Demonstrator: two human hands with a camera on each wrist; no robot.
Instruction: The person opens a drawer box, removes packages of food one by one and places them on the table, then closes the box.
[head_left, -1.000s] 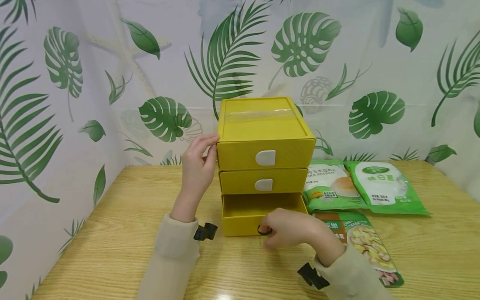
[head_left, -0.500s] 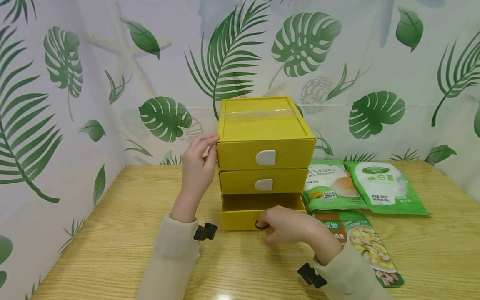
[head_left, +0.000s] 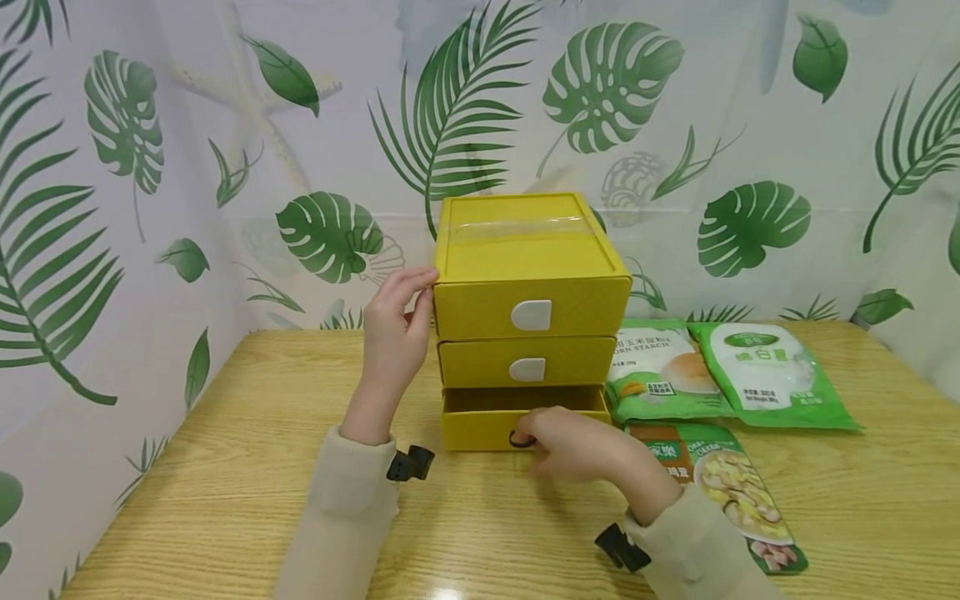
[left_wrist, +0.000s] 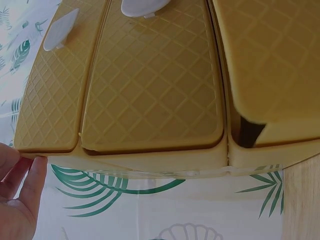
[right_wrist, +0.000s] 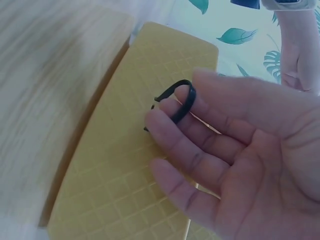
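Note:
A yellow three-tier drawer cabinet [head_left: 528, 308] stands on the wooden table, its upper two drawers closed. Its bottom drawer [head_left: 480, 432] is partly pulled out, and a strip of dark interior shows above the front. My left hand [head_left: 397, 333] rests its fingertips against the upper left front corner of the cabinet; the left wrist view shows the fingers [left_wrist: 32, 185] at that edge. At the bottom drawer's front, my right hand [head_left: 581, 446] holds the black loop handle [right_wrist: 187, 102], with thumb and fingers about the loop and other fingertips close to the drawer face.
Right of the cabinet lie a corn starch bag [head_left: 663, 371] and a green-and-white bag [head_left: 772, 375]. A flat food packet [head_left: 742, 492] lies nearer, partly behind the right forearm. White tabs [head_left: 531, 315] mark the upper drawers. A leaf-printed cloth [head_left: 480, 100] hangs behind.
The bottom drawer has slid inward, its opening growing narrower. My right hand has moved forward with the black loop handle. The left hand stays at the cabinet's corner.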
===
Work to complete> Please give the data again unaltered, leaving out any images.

Solution for this exercise>
Demonstrator: two human hands with a camera on each wrist; no robot.
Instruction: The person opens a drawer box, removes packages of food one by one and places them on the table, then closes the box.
[head_left, -1.000s] 
[head_left, -0.500s] 
[head_left, +0.000s] 
[left_wrist, +0.000s] 
[right_wrist, +0.000s] 
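Note:
A yellow three-tier drawer cabinet [head_left: 528, 308] stands on the wooden table, its upper two drawers closed. Its bottom drawer [head_left: 480, 432] is partly pulled out, and a strip of dark interior shows above the front. My left hand [head_left: 397, 333] rests its fingertips against the upper left front corner of the cabinet; the left wrist view shows the fingers [left_wrist: 32, 185] at that edge. At the bottom drawer's front, my right hand [head_left: 581, 446] holds the black loop handle [right_wrist: 187, 102], with thumb and fingers about the loop and other fingertips close to the drawer face.
Right of the cabinet lie a corn starch bag [head_left: 663, 371] and a green-and-white bag [head_left: 772, 375]. A flat food packet [head_left: 742, 492] lies nearer, partly behind the right forearm. White tabs [head_left: 531, 315] mark the upper drawers. A leaf-printed cloth [head_left: 480, 100] hangs behind.
The bottom drawer has slid inward, its opening growing narrower. My right hand has moved forward with the black loop handle. The left hand stays at the cabinet's corner.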

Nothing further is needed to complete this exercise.